→ **Exercise description**: The entries below should be given again exactly, minus their pictures.

→ **Source material**:
━━━━━━━━

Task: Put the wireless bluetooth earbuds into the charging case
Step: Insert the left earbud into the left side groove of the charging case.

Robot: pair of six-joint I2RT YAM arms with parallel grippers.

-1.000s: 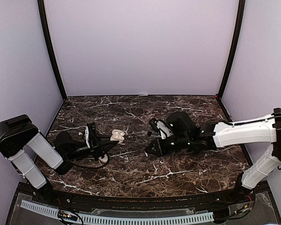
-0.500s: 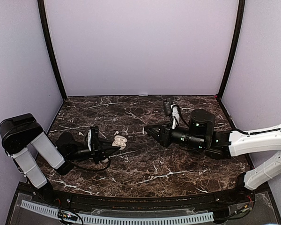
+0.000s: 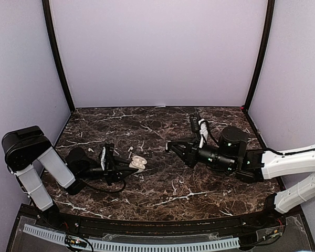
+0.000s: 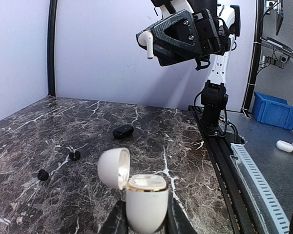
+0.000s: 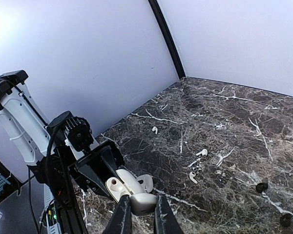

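Note:
My left gripper [image 4: 146, 210] is shut on a white charging case [image 4: 146, 199] held upright, its lid [image 4: 114, 168] hinged open to the left. The top view shows that case [image 3: 138, 164] low over the table's left half. My right gripper [image 5: 141, 204] is shut on a white earbud [image 5: 143, 203]. In the left wrist view this earbud [image 4: 147, 44] hangs stem down from the right gripper [image 4: 154, 41], high above and beyond the case. In the top view the right gripper [image 3: 169, 147] is right of the case and apart from it.
Three loose white earbuds [image 5: 155, 129] [image 5: 202, 152] [image 5: 192, 177] lie on the marble table [image 3: 163, 194]. Two black earbuds [image 4: 74, 155] [image 4: 43, 174] and a shut black case [image 4: 123, 130] lie further out. Purple walls enclose three sides.
The right arm swung back and up, lifting its gripper and earbud off the table's middle. The left gripper turned and carried the open case a little to the right.

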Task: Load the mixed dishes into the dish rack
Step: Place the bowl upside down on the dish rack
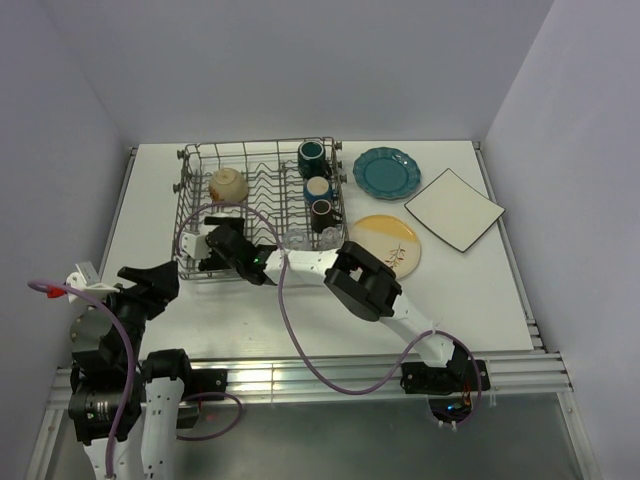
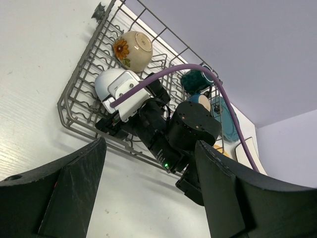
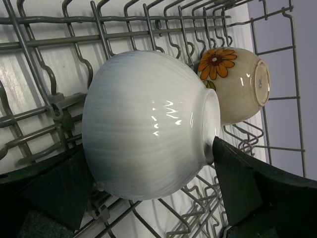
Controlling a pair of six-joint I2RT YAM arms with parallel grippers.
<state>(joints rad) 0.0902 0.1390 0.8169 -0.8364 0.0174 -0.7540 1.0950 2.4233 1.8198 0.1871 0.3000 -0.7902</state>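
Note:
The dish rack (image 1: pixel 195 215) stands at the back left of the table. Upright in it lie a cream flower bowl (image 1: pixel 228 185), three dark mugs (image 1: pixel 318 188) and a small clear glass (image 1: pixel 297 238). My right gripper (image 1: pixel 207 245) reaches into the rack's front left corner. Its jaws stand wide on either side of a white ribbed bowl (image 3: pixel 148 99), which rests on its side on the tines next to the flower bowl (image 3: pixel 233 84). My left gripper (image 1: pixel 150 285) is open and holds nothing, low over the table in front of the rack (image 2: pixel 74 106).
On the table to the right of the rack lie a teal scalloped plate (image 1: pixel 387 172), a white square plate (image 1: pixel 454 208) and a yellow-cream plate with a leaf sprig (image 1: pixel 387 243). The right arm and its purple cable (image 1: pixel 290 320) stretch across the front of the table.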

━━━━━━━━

→ **Solution**:
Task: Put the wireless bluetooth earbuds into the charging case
Step: Insert the left earbud into the left side groove of the charging case.

Robot: pair of six-joint I2RT YAM arms with parallel grippers.

-1.000s: 
-0.500s: 
+0.000s: 
+0.000s: 
+0.000s: 

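Note:
My left gripper [image 4: 146, 210] is shut on a white charging case [image 4: 146, 199] held upright, its lid [image 4: 114, 168] hinged open to the left. The top view shows that case [image 3: 138, 164] low over the table's left half. My right gripper [image 5: 141, 204] is shut on a white earbud [image 5: 143, 203]. In the left wrist view this earbud [image 4: 147, 44] hangs stem down from the right gripper [image 4: 154, 41], high above and beyond the case. In the top view the right gripper [image 3: 169, 147] is right of the case and apart from it.
Three loose white earbuds [image 5: 155, 129] [image 5: 202, 152] [image 5: 192, 177] lie on the marble table [image 3: 163, 194]. Two black earbuds [image 4: 74, 155] [image 4: 43, 174] and a shut black case [image 4: 123, 130] lie further out. Purple walls enclose three sides.
The right arm swung back and up, lifting its gripper and earbud off the table's middle. The left gripper turned and carried the open case a little to the right.
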
Task: Load the mixed dishes into the dish rack
Step: Place the bowl upside down on the dish rack
Controlling a pair of six-joint I2RT YAM arms with parallel grippers.
<state>(joints rad) 0.0902 0.1390 0.8169 -0.8364 0.0174 -0.7540 1.0950 2.4233 1.8198 0.1871 0.3000 -0.7902</state>
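Note:
The dish rack (image 1: pixel 195 215) stands at the back left of the table. Upright in it lie a cream flower bowl (image 1: pixel 228 185), three dark mugs (image 1: pixel 318 188) and a small clear glass (image 1: pixel 297 238). My right gripper (image 1: pixel 207 245) reaches into the rack's front left corner. Its jaws stand wide on either side of a white ribbed bowl (image 3: pixel 148 99), which rests on its side on the tines next to the flower bowl (image 3: pixel 233 84). My left gripper (image 1: pixel 150 285) is open and holds nothing, low over the table in front of the rack (image 2: pixel 74 106).
On the table to the right of the rack lie a teal scalloped plate (image 1: pixel 387 172), a white square plate (image 1: pixel 454 208) and a yellow-cream plate with a leaf sprig (image 1: pixel 387 243). The right arm and its purple cable (image 1: pixel 290 320) stretch across the front of the table.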

Here the exercise is finished.